> _Problem requirements_
Check every line of the data below for the word "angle". Copy the ones that have it.

Dataset items
· · · · ·
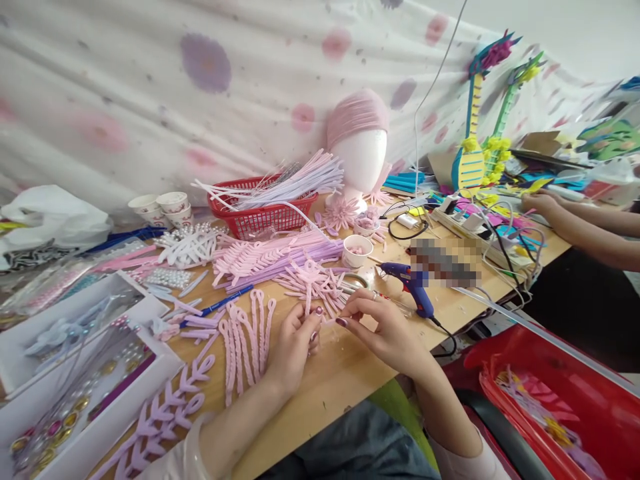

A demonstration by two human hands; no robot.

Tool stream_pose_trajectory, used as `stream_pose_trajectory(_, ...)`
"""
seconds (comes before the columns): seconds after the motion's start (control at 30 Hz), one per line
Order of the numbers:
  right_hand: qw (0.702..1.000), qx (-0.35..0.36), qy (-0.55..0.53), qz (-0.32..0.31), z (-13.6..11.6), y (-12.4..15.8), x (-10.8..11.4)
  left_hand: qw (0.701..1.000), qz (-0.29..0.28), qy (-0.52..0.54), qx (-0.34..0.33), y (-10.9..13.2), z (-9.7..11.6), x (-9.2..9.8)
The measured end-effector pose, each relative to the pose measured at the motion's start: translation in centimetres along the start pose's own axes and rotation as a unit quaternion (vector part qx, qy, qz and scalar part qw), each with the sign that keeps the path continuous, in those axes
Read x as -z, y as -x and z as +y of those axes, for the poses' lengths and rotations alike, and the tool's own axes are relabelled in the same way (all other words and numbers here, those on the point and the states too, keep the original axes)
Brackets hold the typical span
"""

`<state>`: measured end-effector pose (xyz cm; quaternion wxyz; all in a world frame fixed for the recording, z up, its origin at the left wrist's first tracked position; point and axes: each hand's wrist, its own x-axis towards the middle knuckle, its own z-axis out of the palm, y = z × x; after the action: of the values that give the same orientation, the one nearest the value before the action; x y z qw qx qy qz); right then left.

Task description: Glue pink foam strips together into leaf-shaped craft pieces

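Note:
My left hand (pixel 296 341) is closed around a pink pipe-cleaner piece (pixel 309 288), whose fuzzy looped top stands up above the fingers. Thumb and fingertip of my right hand (pixel 376 328) are pinched together beside it, at the end of a short pale pink strand (pixel 330 323) between the hands. Its exact join is too small to make out. Left of my hands lie several twisted pink pipe-cleaner stems (pixel 245 340) with looped ends. Behind them is a pile of short pink pieces (pixel 325 287). A blue glue gun (pixel 413 287) rests to the right.
A red basket (pixel 260 223) holds long pipe cleaners, near a white mannequin head (pixel 363 157). White boxes (pixel 90 400) with beads stand at left; purple leafy sprigs (pixel 165 413) lie in front. A paper cup (pixel 357 250), power strips (pixel 465 220) and another person's hands (pixel 545 207) are farther right.

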<state>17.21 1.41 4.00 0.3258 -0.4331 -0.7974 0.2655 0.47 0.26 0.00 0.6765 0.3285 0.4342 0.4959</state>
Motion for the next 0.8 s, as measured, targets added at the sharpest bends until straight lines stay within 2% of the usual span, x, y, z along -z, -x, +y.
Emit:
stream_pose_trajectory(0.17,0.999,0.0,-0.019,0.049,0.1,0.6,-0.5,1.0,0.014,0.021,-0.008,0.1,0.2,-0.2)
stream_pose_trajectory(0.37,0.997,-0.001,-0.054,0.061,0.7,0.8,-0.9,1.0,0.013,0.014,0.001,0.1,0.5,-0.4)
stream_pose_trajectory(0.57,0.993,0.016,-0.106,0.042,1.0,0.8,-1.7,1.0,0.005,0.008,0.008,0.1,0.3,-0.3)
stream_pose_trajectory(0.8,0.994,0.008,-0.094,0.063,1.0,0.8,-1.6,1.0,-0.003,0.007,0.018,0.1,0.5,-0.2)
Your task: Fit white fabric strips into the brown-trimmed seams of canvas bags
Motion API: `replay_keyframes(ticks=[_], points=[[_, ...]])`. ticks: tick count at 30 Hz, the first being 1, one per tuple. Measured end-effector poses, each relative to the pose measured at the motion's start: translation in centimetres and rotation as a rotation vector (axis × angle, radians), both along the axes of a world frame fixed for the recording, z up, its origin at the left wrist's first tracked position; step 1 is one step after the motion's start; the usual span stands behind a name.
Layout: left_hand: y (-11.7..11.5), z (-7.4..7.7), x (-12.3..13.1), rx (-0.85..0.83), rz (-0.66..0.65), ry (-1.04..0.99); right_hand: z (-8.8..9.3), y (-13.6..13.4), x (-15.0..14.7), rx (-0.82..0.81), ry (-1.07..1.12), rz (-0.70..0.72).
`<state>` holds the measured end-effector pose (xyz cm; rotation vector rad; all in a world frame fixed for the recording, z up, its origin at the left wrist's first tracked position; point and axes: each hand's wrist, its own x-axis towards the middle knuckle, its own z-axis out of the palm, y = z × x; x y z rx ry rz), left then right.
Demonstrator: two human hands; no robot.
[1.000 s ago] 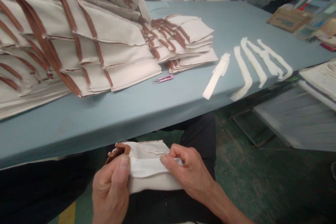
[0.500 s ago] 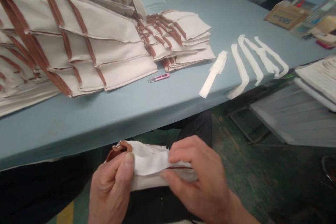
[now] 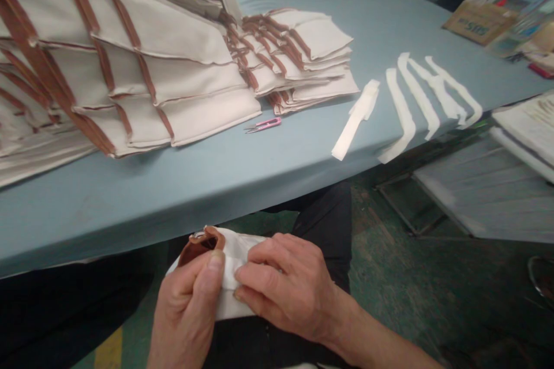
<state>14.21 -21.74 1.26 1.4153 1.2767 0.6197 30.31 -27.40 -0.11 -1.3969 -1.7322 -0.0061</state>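
Note:
Over my lap, below the table edge, I hold a small white cloth pouch (image 3: 234, 251) with a brown trimmed end (image 3: 197, 245). My left hand (image 3: 186, 314) pinches it at the brown end, thumb on top. My right hand (image 3: 285, 288) lies over the pouch's right part with fingers curled onto the cloth, close beside the left thumb. Most of the pouch is hidden under both hands.
A blue-grey table (image 3: 194, 167) carries a tall fanned heap of white pouches with brown strips (image 3: 130, 63), a smaller stack (image 3: 298, 57), pink thread snips (image 3: 266, 124) and several white fabric strips (image 3: 411, 104). A cardboard box (image 3: 476, 20) sits far right; shelving (image 3: 497, 196) stands beside the table.
My right hand slid left along the pouch until it reached my left thumb, covering most of the cloth. The left hand kept its grip.

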Motion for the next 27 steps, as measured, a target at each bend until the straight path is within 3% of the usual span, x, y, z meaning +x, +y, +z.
replay_keyframes(ticks=[6, 10, 13, 17, 20, 23, 27], points=[[-0.2, -1.1, -0.5, -0.038, 0.014, -0.008, -2.1, -0.4, -0.2, -0.071, 0.089, 0.083], [0.4, -0.9, -1.0, -0.038, -0.068, 0.041, -2.8, -0.7, -0.5, -0.139, 0.112, 0.059], [0.9, -0.8, -1.6, -0.154, -0.154, 0.061, -2.8, -0.7, -0.9, -0.144, 0.090, 0.008], [0.9, -1.6, -2.4, -0.253, -0.094, 0.040, -2.9, -1.0, -1.4, -0.194, 0.076, 0.012], [0.9, -2.0, -2.8, -0.386, -0.125, -0.038, -3.1, -1.1, -1.6, -0.223, 0.074, 0.017], [1.0, -1.5, -2.7, -0.500, -0.105, -0.093, -3.2, -1.1, -1.5, -0.190, 0.070, 0.020], [1.0, -0.5, -2.4, -0.458, -0.088, -0.074, -3.5, -1.2, -1.6, -0.174, 0.051, 0.018]])
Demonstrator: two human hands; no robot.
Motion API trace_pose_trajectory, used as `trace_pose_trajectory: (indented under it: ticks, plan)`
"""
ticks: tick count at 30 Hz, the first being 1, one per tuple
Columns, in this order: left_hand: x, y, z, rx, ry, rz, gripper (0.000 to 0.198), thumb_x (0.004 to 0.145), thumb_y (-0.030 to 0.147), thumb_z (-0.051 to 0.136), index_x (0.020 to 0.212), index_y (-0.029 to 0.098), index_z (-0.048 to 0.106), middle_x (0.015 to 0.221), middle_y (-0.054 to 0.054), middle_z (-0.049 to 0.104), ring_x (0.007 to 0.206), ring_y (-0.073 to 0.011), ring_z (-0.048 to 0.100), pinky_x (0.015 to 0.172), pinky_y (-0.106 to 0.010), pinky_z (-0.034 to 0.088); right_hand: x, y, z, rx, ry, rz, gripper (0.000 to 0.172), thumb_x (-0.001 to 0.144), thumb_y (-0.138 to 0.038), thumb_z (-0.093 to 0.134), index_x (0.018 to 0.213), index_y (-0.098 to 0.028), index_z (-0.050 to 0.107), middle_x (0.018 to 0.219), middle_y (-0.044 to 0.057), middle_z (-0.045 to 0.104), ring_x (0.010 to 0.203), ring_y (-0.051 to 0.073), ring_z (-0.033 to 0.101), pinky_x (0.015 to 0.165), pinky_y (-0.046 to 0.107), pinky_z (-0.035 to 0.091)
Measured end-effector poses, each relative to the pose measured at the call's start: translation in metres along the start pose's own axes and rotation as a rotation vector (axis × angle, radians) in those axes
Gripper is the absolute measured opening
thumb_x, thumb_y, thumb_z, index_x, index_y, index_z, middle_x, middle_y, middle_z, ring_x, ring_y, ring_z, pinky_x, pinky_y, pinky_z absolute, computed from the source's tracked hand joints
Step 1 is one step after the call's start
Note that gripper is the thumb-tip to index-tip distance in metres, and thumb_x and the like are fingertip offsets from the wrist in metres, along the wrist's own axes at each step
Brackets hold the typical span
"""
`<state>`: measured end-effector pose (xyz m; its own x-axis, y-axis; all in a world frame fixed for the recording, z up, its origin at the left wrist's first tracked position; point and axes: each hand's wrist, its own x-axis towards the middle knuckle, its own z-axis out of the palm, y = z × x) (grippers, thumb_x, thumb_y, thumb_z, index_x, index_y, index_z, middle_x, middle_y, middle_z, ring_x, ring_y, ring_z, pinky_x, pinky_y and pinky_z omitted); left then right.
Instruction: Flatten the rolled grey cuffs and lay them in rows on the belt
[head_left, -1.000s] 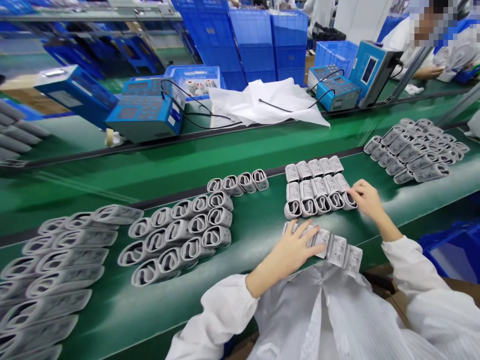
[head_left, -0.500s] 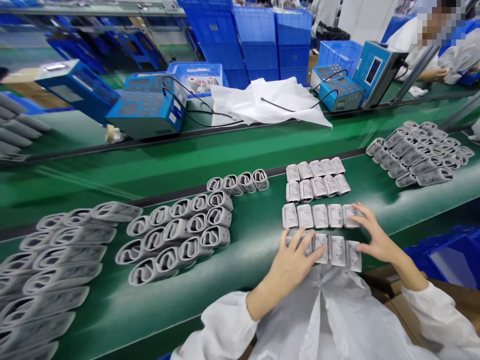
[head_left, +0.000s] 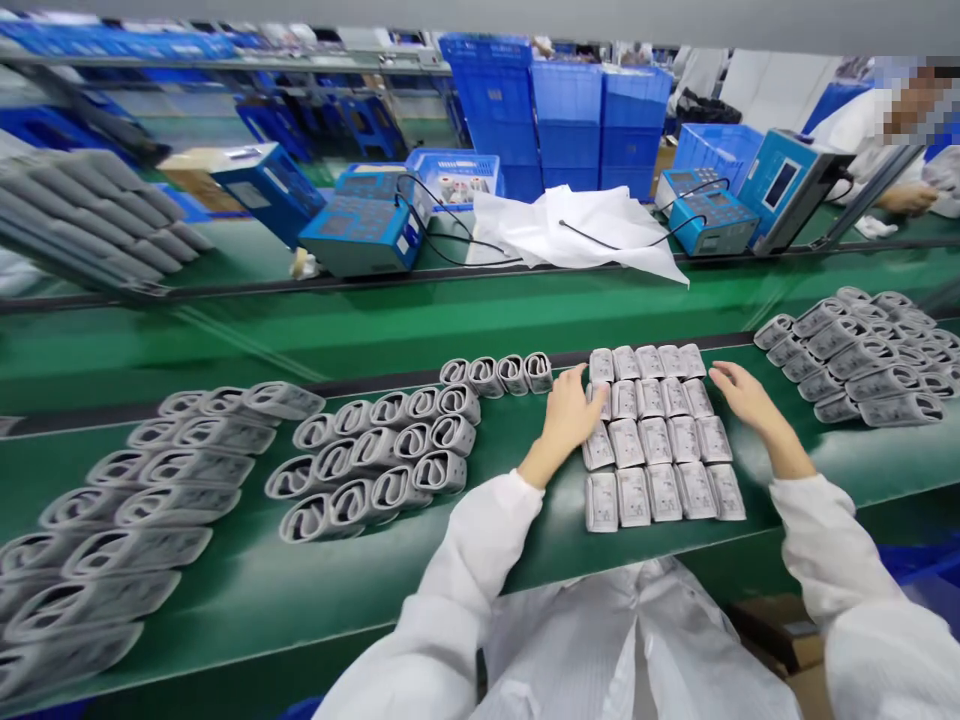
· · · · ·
> _Written answer_
Motion API: `replay_keyframes(ticks=[_], points=[[_, ...]])`. ticks: tick count at 30 Hz, the first being 1, one per tuple. Measured end-effector poses, each relative to the pose measured at the motion's start: translation in centimetres and rotation as a rotation vector (axis × angle, radians), both along the axes of a world frame fixed for the recording, z up, its origin at the left wrist's first tracked position; step 1 is one step after the motion's start; the usual span stands behind a name.
Measured end-effector poses, each relative to the pose measured at the call's start: translation in metres along the start pose's own axes and rotation as a rotation vector (axis × angle, radians) in those axes

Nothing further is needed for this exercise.